The 5/8-inch (16 mm) diameter threaded bars were steel according to ASTM A193-06 B7 [13]. Reinforcing bars #3 (9.5 mm diameter) and #4 (12.7 mm diameter) were ASTM A706/A706M-22a [14]. The mechanical properties of the steel, such as yield stress (Fy), ultimate stress (Fu), and Young's modulus (E), were verified through tensile testing (ASTM E8/E8M-22 [15]) and are summarized in Table 2. A ready-mixed concrete with a maximum aggregate size of 19 mm and a design strength of 28 MPa at 28 days was used. The compressive strength of the concrete was determined according to ASTM C39/C39M:2021 [16], and the mechanical properties are summarized in Table 3 (15 tests). For the epoxy anchors, the mechanical properties of reference [17] were used.

Installation Procedure

The threaded bar holes were drilled to a depth of 80 mm via a 2.9 J rotary hammer and a 19.1 mm diameter concrete drill. The #3 and #4 rebar holes were drilled with 12.7 mm and 16 mm diameter drills, respectively. A template was used to prevent movement during the installation process (Figure 6a). For the holes drilled at an angle of 55°, a guide was utilized and placed in the center of the sample (Figure 6b), and the hole was cleaned according to reference [18].

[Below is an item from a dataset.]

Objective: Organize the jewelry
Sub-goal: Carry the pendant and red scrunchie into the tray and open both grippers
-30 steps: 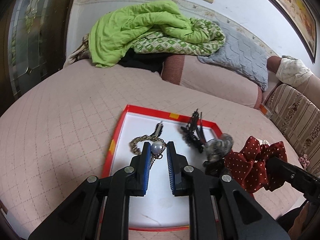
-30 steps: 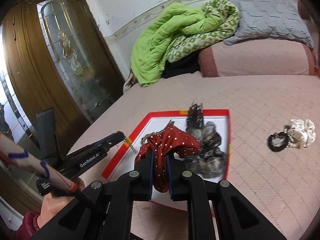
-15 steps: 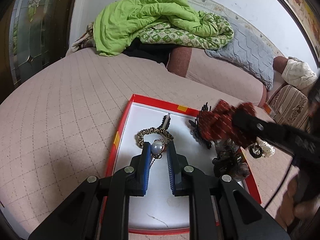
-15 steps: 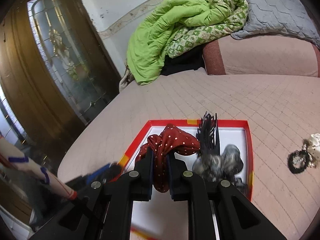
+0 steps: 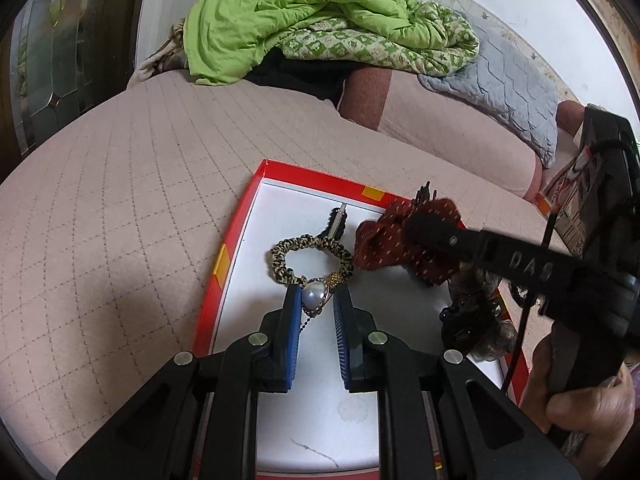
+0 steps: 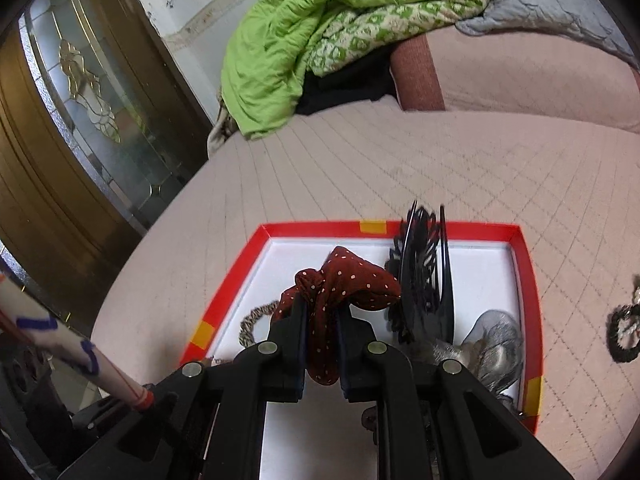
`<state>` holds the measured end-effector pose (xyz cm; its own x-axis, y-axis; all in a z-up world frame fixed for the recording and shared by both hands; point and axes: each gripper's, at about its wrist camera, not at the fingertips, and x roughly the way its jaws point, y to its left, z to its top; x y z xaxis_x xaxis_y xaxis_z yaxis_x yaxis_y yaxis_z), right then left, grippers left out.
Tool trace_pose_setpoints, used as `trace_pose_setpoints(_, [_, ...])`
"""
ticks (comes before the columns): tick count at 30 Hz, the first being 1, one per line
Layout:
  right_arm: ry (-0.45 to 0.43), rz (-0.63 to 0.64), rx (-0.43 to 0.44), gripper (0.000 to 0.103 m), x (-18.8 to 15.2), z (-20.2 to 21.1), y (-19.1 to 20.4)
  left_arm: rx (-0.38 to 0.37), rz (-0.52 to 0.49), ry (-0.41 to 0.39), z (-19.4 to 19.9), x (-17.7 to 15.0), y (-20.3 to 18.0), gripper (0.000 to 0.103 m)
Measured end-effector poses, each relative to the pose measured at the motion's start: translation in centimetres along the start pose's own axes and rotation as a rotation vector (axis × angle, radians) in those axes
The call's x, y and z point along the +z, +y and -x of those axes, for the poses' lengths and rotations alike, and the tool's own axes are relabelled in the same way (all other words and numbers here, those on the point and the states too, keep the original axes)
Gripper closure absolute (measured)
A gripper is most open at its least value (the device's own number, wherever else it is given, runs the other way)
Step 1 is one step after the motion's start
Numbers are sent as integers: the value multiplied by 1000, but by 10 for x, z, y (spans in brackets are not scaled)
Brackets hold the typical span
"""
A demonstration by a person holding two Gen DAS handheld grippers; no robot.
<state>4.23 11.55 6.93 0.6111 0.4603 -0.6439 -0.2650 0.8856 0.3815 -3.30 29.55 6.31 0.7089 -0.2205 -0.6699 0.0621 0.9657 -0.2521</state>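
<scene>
The red scrunchie (image 6: 340, 292), dark red with pale dots, is hanging pinched between the pads of the right gripper (image 6: 322, 312), above the white floor of the tray (image 6: 532, 276). In the left wrist view the same scrunchie (image 5: 384, 240) is hovering over the tray's far right part, bunched around the tip of the right gripper (image 5: 424, 226), which is reaching in from the right with a hand (image 5: 588, 404) wrapped round its handle.

The left gripper (image 5: 316, 300) is resting low in the tray (image 5: 236, 240) with its blue pads nearly together, squeezing the chain below the pearl pendant (image 5: 314, 296); the pearl itself is sitting just past the tips. The pendant is attached to a leopard scrunchie (image 5: 308, 256) lying as a ring on the tray floor. A dark clip (image 5: 336, 220) is lying just behind that ring.

On the tray's right side a black comb (image 6: 424, 280) is standing upright just beside the held scrunchie, and a grey scrunchie (image 6: 492, 344) is lying near the right rim. Outside the tray, on the pink bed (image 6: 440, 176), a black-and-white scrunchie (image 6: 624, 332) is lying well to the right. A green quilt (image 5: 304, 12) is lying piled at the head of the bed, with a grey pillow (image 5: 508, 80) beside it.
</scene>
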Motion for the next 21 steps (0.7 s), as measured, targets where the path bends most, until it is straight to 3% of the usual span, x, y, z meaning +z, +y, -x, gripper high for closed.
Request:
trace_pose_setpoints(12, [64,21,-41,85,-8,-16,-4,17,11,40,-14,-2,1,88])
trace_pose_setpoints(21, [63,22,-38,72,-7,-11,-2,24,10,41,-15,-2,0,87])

Similarly, strain gauges with a resistance of 120 Ω were installed at half the length of the effective embedment depth of the threaded rod and one of the rebars. Strain gauges were also installed on the control sample and two of the rebars.

Test Setup and Testing Method

The concrete sample was placed in the testing machine, and then, the sample was connected to the clamping frame (servo hydraulic testing MTS load frame 311.41). Next, two 50 mm stroke LVDTs (deformimeters) were installed, and the threaded rods were bolted to the base frame and machine base. A torque meter was employed to set the torque to 20 N-m for each threaded rod. The threaded rod was then clamped with the upper jaw of the machine, and a laser extensometer was installed to measure the deformation of the threaded rod. Finally, the gauges were connected (Figure 7). The test speed was 0.02 mm/s, which allows failure to occur between 1 and 3 minutes, according to ASTM E488/E488M-22 [12]. The data acquisition system was configured to record load damage, machine displacement, threaded bar deformation and anchor displacement simultaneously (at a sampling rate of 20 Hz). Unconfined cyclic tensile tests were also performed on the MTS load frame 311.41 frame. The ASTM E488/E488M-22 test procedure [12] consisted of subjecting the anchors to 150 cycles of sinusoidal loading and unloading tension at a frequency of 1 Hz with a minimum load magnitude of 5 kN and a maximum load magnitude of 57 kN. This maximum load was calculated as 90 % of the average maximum load (N_u-mo,m) for the sample without reinforcing bars (M-S) obtained from the monotonic tensile test. After the cyclic loading protocol was completed, a monotonic loading tensile test was performed. The cyclic test data acquisition system recorded the sensors at a rate of 100 Hz.

Results and Discussion

Monotonic Load Testing

Monotonic tensile tests were performed between Days 48 and 56. The results are presented in Table 4, which includes the following data: ultimate load (N_u-mo), the average maximum failure load per reinforcement alternative (N_u-mo,m), the coefficient of variation of the maximum failure load (CoV), displacement (δ_a-mo), the average displacement for each reinforcement alternative (δ_a-mo,m) and the type of failure observed. Table 5 summarizes the results obtained for the change in load carrying capacity (N_c-mo) and percentage change in carrying capacity (N_{c %-mo}) for each reinforcement alternative. As shown in Table 6, the installation of reinforcing bars by any of the reinforcement alternatives increases the ultimate load capacity of the anchorage. The greatest increase in the ultimate load capacity was obtained with the alternative (M-A-#3-C4), which demonstrated an increase of approximately 25 % in the load capacity.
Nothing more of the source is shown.